Another means which has been employed to determine the molecular weight characteristics of the mesophase pitches produced in accordance with the present invention is gel permeation chromatography (GPC). This technique has been described by L. R. Snyder, (Snyder, L. R., "Determination of Asphalt Molecular Weight Distributions by Gel Permeation Chromatography," Anal. Chem. 41, pp. 1223-1227, 1969). A gel permeation chromatograph is employed to fractionate a solution of polymer or polymer related molecules of various sizes, and the molecular weight distribution of the sample is determined with the aid of a detection system which is linearly responsive to solute concentration, such as a differential refractometer or a differential ultraviolet absorption spectrometer. As in the case of the vapor phase osmometry technique, in order to permit molecular weight determinations to be conducted independently on both the mesophase and non-mesophase portions of the pitch, the two phases must first be separated through the use of a suitable organic solvent. Again, while the molecular weight of the soluble portion of the pitch can be determined directly on a solution thereof, in order to determine the molecular weight of the insoluble portion, it is necessary that it first be solubilized.

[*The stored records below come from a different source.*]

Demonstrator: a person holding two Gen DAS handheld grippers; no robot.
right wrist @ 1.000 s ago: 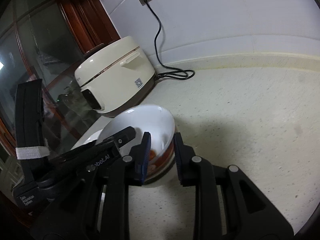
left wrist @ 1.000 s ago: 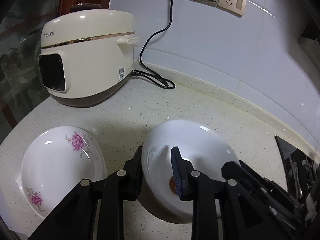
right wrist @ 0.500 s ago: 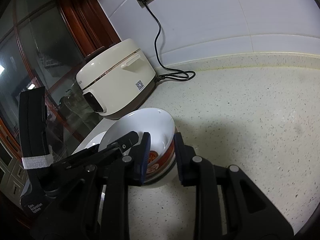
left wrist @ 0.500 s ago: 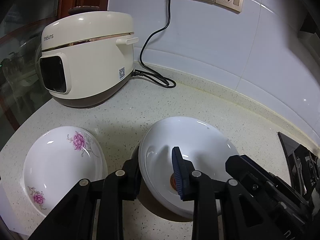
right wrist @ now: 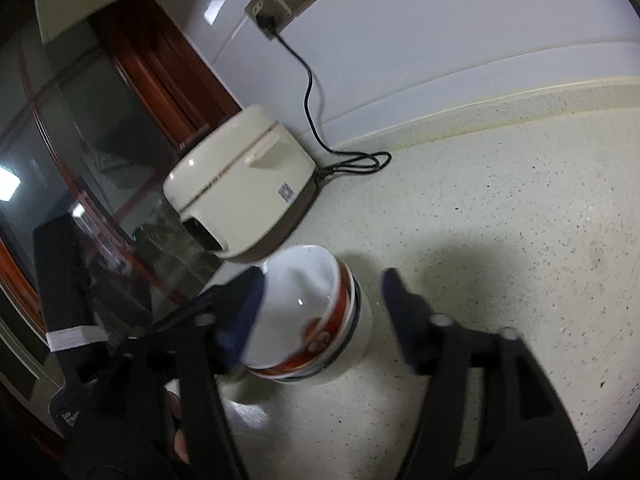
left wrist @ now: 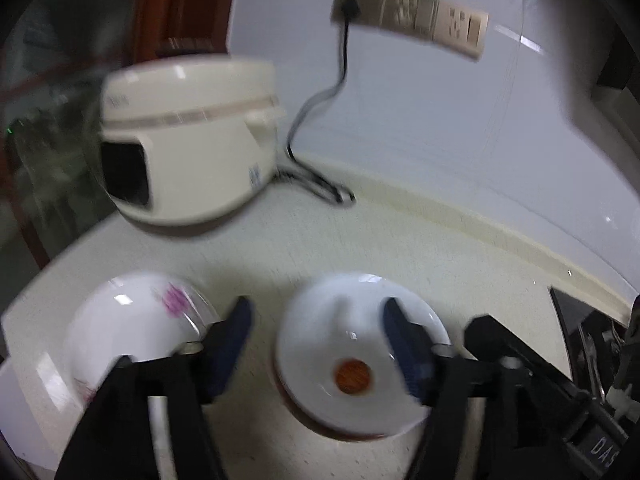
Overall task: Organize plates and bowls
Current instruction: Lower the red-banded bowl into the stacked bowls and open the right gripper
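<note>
Right gripper (right wrist: pixel 324 312) low in frame, jaws opening, blue pads clear of bowl stack (right wrist: pixel 316 320) between them. Stack: white bowls with red-banded outsides, nested, top one tilted, standing on speckled countertop (right wrist: pixel 520 220). Cream rice cooker (right wrist: pixel 240 204) just behind stack, black cord (right wrist: pixel 316 120) running from it up to wall socket (right wrist: pixel 276 12). Left gripper (right wrist: pixel 116 344) left of stack, blurred. Glass and wood-framed door (right wrist: pixel 100 140) left of cooker.
</note>
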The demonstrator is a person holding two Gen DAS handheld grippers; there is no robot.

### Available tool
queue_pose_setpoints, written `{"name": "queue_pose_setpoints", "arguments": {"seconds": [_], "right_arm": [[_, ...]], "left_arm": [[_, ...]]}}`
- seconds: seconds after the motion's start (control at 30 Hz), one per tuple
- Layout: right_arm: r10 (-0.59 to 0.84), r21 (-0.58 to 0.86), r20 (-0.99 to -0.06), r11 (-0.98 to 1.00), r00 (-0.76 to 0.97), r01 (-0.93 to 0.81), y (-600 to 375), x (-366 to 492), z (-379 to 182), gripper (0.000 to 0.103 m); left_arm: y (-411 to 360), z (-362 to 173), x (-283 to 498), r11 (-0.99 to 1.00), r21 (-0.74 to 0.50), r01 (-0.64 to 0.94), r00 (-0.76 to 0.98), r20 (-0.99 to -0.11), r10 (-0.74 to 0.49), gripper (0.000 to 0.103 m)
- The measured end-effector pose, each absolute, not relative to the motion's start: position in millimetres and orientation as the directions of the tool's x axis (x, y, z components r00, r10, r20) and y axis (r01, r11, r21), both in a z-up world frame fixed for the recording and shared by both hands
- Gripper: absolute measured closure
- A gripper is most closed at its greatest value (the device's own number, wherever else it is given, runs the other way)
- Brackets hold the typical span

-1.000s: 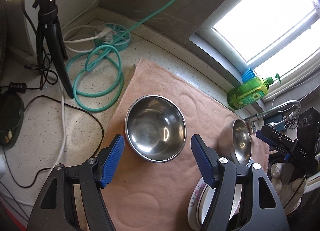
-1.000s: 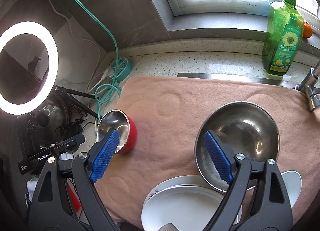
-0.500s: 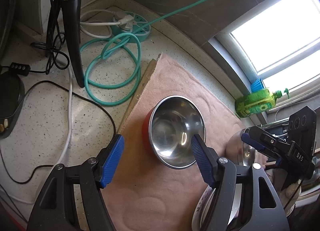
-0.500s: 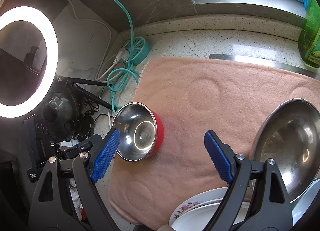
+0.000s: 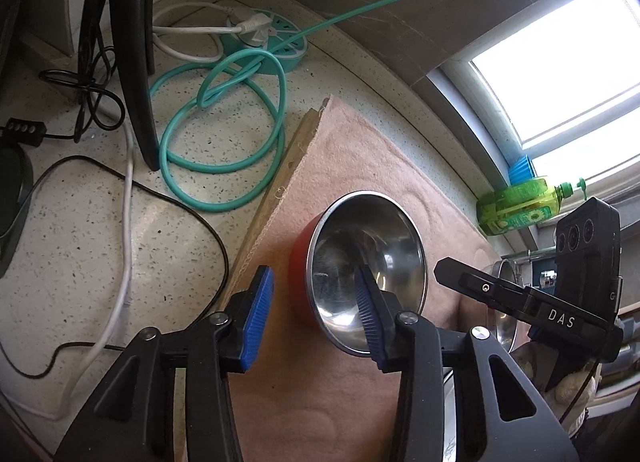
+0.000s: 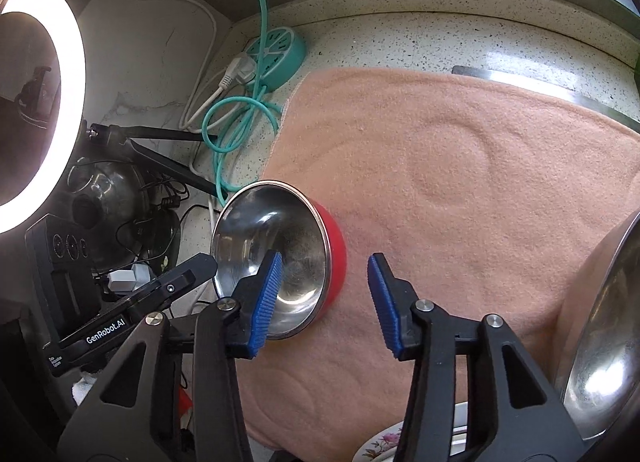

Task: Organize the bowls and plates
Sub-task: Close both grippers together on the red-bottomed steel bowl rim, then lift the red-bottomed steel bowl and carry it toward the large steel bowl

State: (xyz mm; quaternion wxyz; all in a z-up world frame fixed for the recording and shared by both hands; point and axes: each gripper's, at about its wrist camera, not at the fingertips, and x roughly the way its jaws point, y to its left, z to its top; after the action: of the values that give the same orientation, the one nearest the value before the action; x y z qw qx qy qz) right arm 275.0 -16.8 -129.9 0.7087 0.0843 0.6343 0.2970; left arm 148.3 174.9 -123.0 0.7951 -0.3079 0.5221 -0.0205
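Red-sided steel bowl (image 5: 366,270) straddled at both rims: left gripper (image 5: 316,314) at 9 o'clock, right gripper (image 6: 326,298) at 3 o'clock. Both jaws closing, pads not yet pressing.

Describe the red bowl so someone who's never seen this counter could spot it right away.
Find the pink towel spread over the speckled counter. Near its edge closest to the teal cable sits a small bowl. Unlike the larger all-steel bowl, its outside is red and its inside shiny steel.
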Motion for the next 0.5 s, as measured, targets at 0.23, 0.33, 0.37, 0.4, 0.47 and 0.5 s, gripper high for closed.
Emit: {"name": "queue_pose_setpoints", "arguments": {"seconds": [0.23, 0.33, 0.37, 0.4, 0.47, 0.5], "right_arm": [[0.51, 0.485, -0.86, 0.814, -0.006, -0.32, -12.3, 275.7, -140.0, 0.086], [0.509, 0.485, -0.861, 0.815, -0.009, -0.317, -11.5, 275.2, -142.7, 0.092], [0.507, 0.483, -0.862, 0.817, -0.007, -0.317, -11.1, 275.0, -143.0, 0.093], [0.507, 0.482, -0.862, 0.817, -0.006, -0.317, -10.9, 274.7, -143.1, 0.094], [0.505, 0.48, -0.863, 0.817, -0.004, -0.32, -11.0, 274.5, -143.0, 0.095], [0.501, 0.475, -0.865, 0.819, 0.0, -0.321, -10.8, 274.2, -142.8, 0.095]], "left_arm": [[169.0, -128.9, 150.6, 0.82, -0.507, -0.264, 0.436, -0.821, -0.368, 0.086], [168.7, -129.5, 150.9, 0.827, -0.5, -0.257, 0.437, -0.823, -0.362, 0.086], [168.4, -129.6, 152.0, 0.828, -0.5, -0.255, 0.437, -0.823, -0.362, 0.086], [168.7, -130.1, 152.1, 0.827, -0.501, -0.255, 0.437, -0.823, -0.363, 0.087], [169.0, -130.7, 152.6, 0.831, -0.496, -0.253, 0.434, -0.826, -0.361, 0.089], [169.1, -130.7, 152.6, 0.832, -0.494, -0.252, 0.433, -0.826, -0.36, 0.089]]}}
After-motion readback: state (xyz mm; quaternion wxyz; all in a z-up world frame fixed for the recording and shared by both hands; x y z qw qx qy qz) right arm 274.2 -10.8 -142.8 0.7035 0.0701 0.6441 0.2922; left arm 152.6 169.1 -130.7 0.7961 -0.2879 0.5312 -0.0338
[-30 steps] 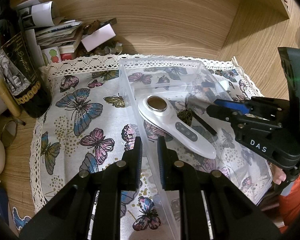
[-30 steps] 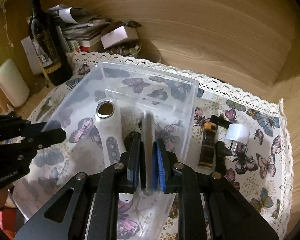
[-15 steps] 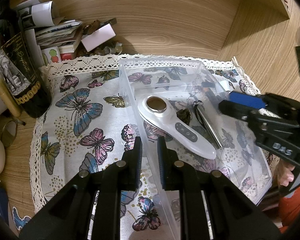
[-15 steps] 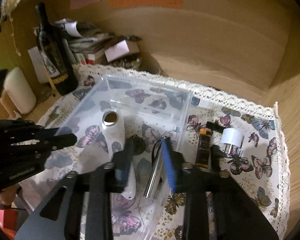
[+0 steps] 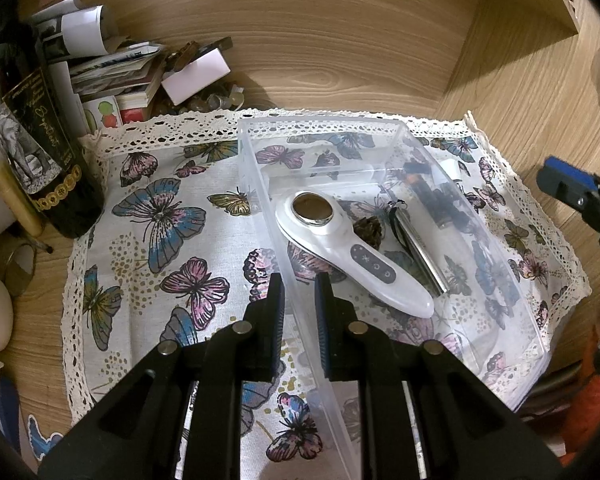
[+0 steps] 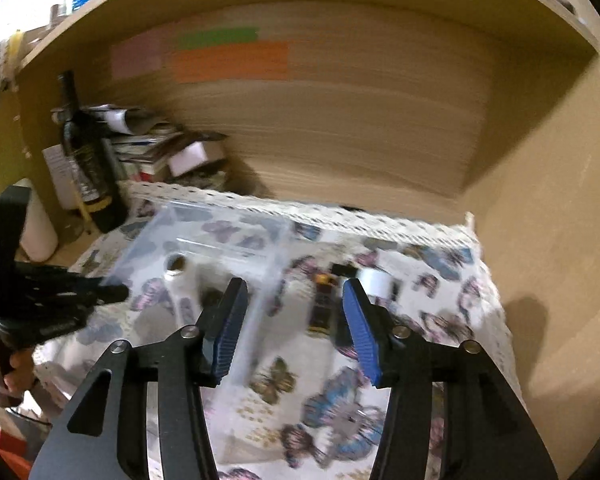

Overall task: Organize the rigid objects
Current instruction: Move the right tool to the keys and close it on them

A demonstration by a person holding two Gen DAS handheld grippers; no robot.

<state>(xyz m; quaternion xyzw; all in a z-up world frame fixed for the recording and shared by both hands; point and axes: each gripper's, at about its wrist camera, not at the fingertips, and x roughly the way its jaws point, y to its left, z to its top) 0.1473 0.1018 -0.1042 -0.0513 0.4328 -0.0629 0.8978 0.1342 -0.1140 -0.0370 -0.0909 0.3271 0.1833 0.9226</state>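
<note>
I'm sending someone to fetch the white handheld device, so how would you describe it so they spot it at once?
Find the butterfly-print cloth on the wooden desk, then the clear plastic bin standing on it. Inside lies the white handheld device, angled across the bin's floor. Unlike the slim metal bar and small dark lump beside it, it is white, with a round brown disc at its head and a grey button strip.
</note>
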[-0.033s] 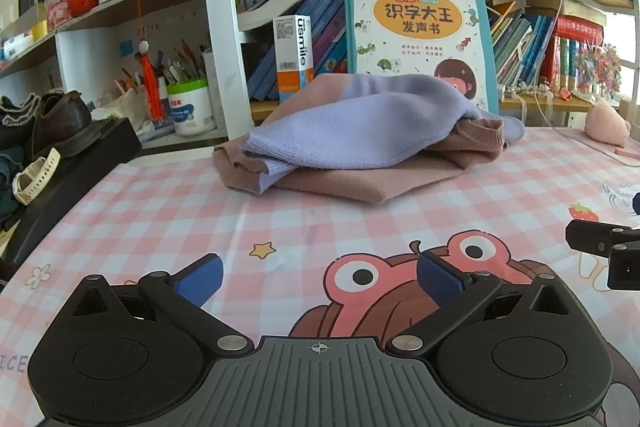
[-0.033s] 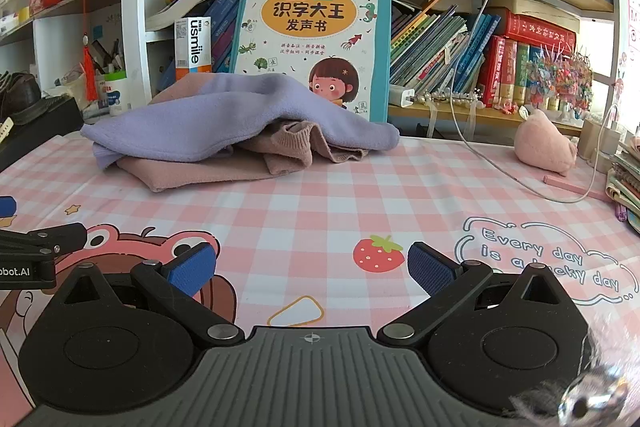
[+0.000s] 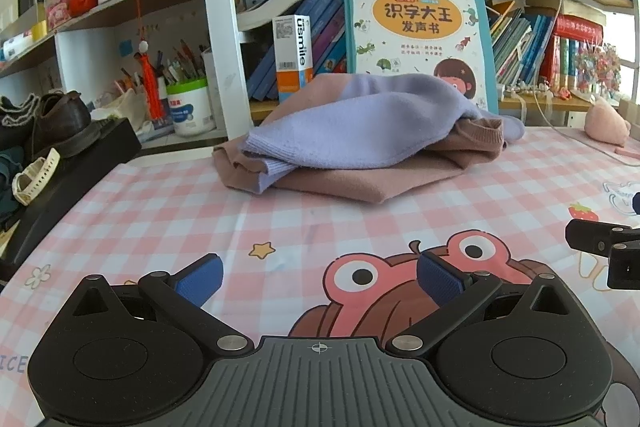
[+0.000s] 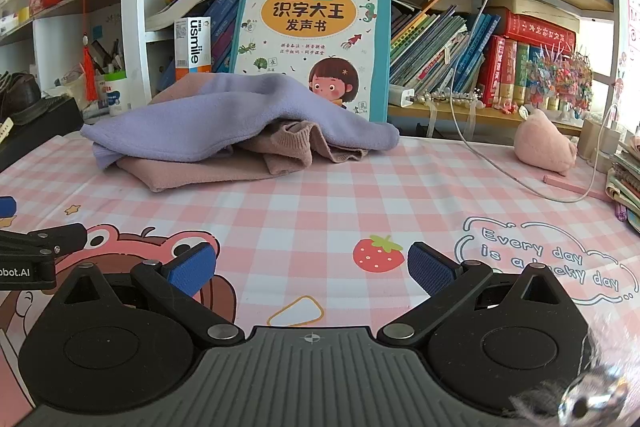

Fractionation of the sample whose molecular weight distribution is being determined is effected by dissolving the sample in a suitable solvent and passing the solution through the chromatograph and collecting measured fractions of the solution which elute through the separation column of the chromatograph. A given volume of solvent is required to pass molecules of a given molecular size through the chromatograph, so that each fraction of solution which elutes from the chromatograph contains molecules of a given molecular size. The fractions which flow through the column first contain the higher molecular weight molecules, while the fractions which take the longest time to elute through the column contain the lower molecular weight molecules.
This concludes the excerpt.